Zwischen 1997 und 2003 wurde ein Fortkommen der Verhandlungen dadurch
blockiert, dass keine Einigung über das Problem der Reduzierung von bereits
vorhandenen Beständen von Plutonium und hochangereichertem Uran - über die
die USA in erheblichem Umfang verfügen - erzielt werden konnte.
Außerdem forderten einige Staaten eine Paketlösung, nach der der Vertrag an
Verhandlungen über weitere Verträge, z.B. über Weltraumbewaffnung, gekoppelt
werden sollte. Schließlich lehnte die Bush-Administration im Juli 2004 einen
Produktionsstopp mit Verweis auf die Nicht-Verifizierbarkeit ab.
Das »International Panel on Fissile Material«, das von dem US-Atomphysiker
Frank von Hippel an der Princeton-Universität geleitet wird, hat Anfang 2006
einen Bericht veröffentlicht, in dem eine Lösung der Verhandlungsprobleme
skizziert wird. Demnach soll in dem Vertrag eine Staffelung eingefügt
werden, damit er nach und nach in seinem Umfang erweitert werden kann und
die Verifikation robuster wird.
So könnten anfangs z.B. die Atomwaffenstaaten ihre Anlagen und Materialien
bei der IAEO zur Kontrolle lediglich anmelden und den Produktionsstopp im
militärischen Sektor erst in einer späteren Phase verifizieren lassen.
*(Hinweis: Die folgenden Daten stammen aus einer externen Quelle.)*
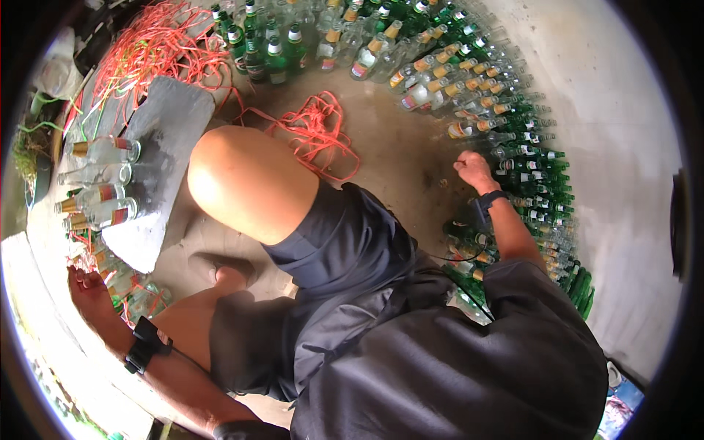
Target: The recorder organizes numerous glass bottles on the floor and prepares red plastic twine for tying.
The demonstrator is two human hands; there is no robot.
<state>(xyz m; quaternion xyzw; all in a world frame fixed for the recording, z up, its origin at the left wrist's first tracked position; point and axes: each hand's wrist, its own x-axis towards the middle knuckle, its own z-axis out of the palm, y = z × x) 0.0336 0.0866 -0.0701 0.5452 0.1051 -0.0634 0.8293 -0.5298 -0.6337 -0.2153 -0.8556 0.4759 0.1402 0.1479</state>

Außerdem sollten Materialien für Atomwaffen und Marinereaktoren deklariert
werden, später sollten sowohl alle Materialien in militärischen und in
zivilen Anlagen, als auch die vorhandenen Bestände mit eingeschlossen
werden. Weiterhin sollten verbindliche Verpflichtungen formuliert werden,
wonach keine Transfers vom zivilen zum militärischen Bereich durchgeführt
werden dürften. Militärische und zivile Bestände müssten nach und nach
reduziert werden. Somit könnte ein bloßer Produktionsstopp über einen
längeren Zeitraum zu einem breiteren Kontrollsystem für spaltbare
Materialien ausgebaut werden.
Israel hat sich eindeutig gegen ein Produktionsverbot positioniert.
Vertreter der israelischen Atomenergiekommission haben in der vergangenen
Woche in Washington versucht, den US-Vorschlag für einen Produktionsstopp zu
verhindern. Die US-Regierung habe israelische Einwände jedoch übergangen,
hieß es. Die USA haben es auch abgelehnt, die zivil-nukleare Zusammenarbeit
mit Israel auszubauen. Israel habe Probleme, Ersatzteile zu besorgen, weil
das Land nicht den Atomwaffensperrvertrag unterzeichnet hat. Falls der
vorgelegte Entwurf zum Verbot in Kraft treten würde, könnte Israel wegen
seines Atomwaffenprogramms, das bisher ca. 200 Atomwaffen unterhält, unter
Druck geraten.
Indien, das ebenfalls den Atomwaffensperrvertrag nicht unterzeichnet hat,
befürwortet einen verifizierbaren Vertrag. Ein Produktionsstopp für Indien
wäre eine wichtige Eindämmung seines Atomwaffenprogramms, das momentan unter
gar keiner Kontrolle steht. Auch das sehr umstrittene Abkommen zur nuklearen
Kooperation zwischen den USA und Indien tangiert das militärische Programm
nicht. Kritiker meinen, Indien sollte erst einen Produktionsstopp für Waffen
einführen, bevor die USA einen atomaren Handel mit Indien betreibt, um
sicher zu sein, dass ihre Hilfe nicht zur Atomwaffenproduktion beitragen
würde. Ein solcher Schritt würde auch gegen das Wettrüsten in der Region
helfen.
Frankreich, Russland, die USA und Großbritannien halten sich bereits an ein
Produktionsmoratorium für Waffenzwecke, China vermutlich auch.